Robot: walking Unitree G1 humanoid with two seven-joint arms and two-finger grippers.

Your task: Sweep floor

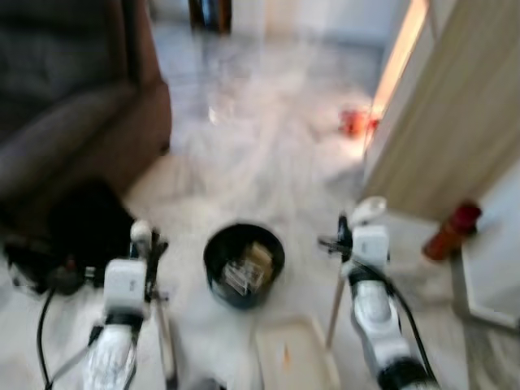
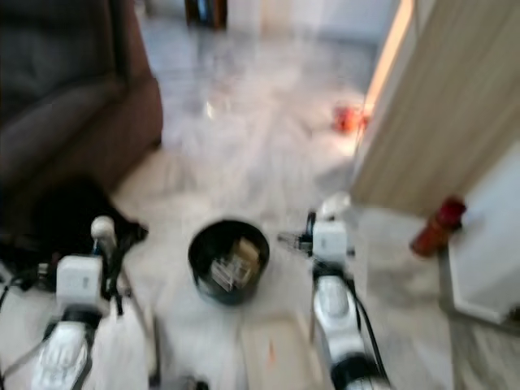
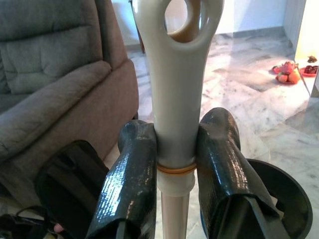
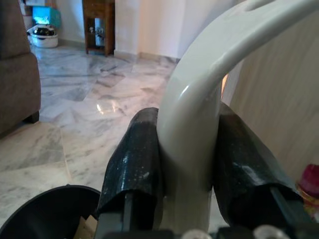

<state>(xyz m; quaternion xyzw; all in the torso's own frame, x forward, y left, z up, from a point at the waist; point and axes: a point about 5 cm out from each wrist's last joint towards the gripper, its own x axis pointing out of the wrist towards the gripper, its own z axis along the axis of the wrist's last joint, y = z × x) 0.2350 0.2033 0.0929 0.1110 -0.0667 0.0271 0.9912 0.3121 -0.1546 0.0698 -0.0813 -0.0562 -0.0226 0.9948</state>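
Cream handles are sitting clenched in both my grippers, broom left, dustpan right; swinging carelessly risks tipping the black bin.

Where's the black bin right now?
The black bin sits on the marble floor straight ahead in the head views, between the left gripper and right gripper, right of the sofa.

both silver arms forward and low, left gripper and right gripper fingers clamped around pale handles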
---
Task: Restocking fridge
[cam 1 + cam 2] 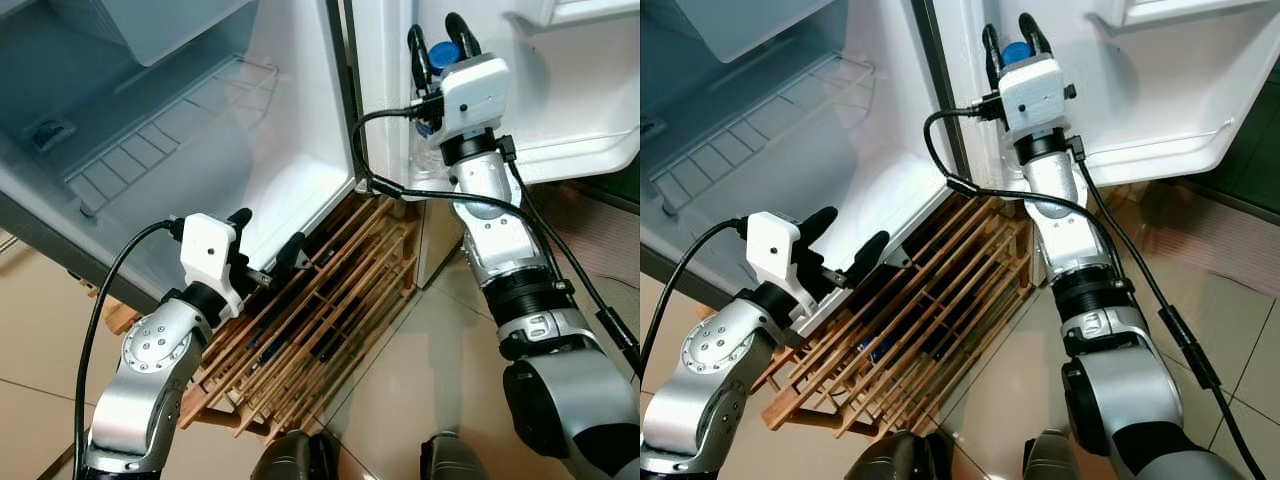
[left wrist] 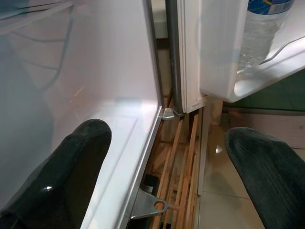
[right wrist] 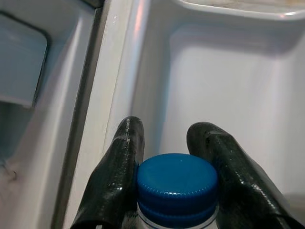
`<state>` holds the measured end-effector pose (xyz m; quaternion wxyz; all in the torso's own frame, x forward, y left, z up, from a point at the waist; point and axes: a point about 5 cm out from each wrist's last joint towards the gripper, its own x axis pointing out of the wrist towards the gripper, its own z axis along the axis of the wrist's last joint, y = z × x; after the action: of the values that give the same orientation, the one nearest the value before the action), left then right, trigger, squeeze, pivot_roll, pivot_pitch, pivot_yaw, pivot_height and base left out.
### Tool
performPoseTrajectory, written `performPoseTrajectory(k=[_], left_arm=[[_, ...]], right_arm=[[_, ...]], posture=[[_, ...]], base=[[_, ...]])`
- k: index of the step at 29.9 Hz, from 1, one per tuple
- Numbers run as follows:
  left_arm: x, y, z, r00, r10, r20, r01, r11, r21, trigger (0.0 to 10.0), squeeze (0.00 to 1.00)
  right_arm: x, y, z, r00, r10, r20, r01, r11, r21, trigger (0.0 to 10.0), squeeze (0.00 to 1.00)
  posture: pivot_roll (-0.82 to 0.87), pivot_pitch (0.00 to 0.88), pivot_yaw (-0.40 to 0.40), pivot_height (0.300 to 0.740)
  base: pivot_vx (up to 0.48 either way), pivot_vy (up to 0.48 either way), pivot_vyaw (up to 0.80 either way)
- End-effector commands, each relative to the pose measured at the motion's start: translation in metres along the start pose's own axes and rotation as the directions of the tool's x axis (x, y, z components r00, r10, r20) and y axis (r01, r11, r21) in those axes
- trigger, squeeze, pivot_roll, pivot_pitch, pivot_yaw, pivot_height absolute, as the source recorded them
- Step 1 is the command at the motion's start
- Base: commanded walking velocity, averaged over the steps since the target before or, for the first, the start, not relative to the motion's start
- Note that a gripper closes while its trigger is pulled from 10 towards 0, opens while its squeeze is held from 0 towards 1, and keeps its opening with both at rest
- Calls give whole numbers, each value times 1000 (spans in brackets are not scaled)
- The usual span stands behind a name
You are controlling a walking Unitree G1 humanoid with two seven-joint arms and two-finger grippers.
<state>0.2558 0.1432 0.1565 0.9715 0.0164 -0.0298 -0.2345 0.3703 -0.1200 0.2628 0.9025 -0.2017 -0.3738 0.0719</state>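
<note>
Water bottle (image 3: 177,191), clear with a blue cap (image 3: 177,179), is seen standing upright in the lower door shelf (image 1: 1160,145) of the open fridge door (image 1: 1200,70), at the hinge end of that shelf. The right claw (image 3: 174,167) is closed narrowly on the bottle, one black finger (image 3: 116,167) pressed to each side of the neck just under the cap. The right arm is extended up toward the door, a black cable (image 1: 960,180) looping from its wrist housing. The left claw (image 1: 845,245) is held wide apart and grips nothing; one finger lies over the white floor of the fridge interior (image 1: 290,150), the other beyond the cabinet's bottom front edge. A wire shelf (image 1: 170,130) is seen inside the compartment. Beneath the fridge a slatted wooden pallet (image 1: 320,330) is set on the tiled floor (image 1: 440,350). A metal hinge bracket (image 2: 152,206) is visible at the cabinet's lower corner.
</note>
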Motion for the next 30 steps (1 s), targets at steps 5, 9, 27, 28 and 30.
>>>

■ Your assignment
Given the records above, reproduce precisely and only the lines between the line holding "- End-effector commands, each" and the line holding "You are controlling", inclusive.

■ Your response
- End-effector commands, each relative to the pose measured at the motion's start: translation in metres along the start pose's own axes and rotation as the directions of the tool's x axis (x, y, z components r00, r10, r20) and y axis (r01, r11, r21) in those axes
- trigger, squeeze, pivot_roll, pivot_pitch, pivot_yaw, pivot_height absolute, as the source recorded them
- Step 1 is the command at the motion's start
- Base: commanded walking velocity, averaged over the steps since the target before or, for the first, the start, not relative to the motion's start
- Note that a gripper closes while its trigger is pulled from 10 towards 0, opens while its squeeze is held from 0 towards 1, and keeps its opening with both at rest
- Calls give whole numbers, each value times 1000 (spans in brackets are not scaled)
- The usual span stands behind a name
You are controlling a walking Unitree G1 humanoid with two seven-joint arms and two-finger grippers.

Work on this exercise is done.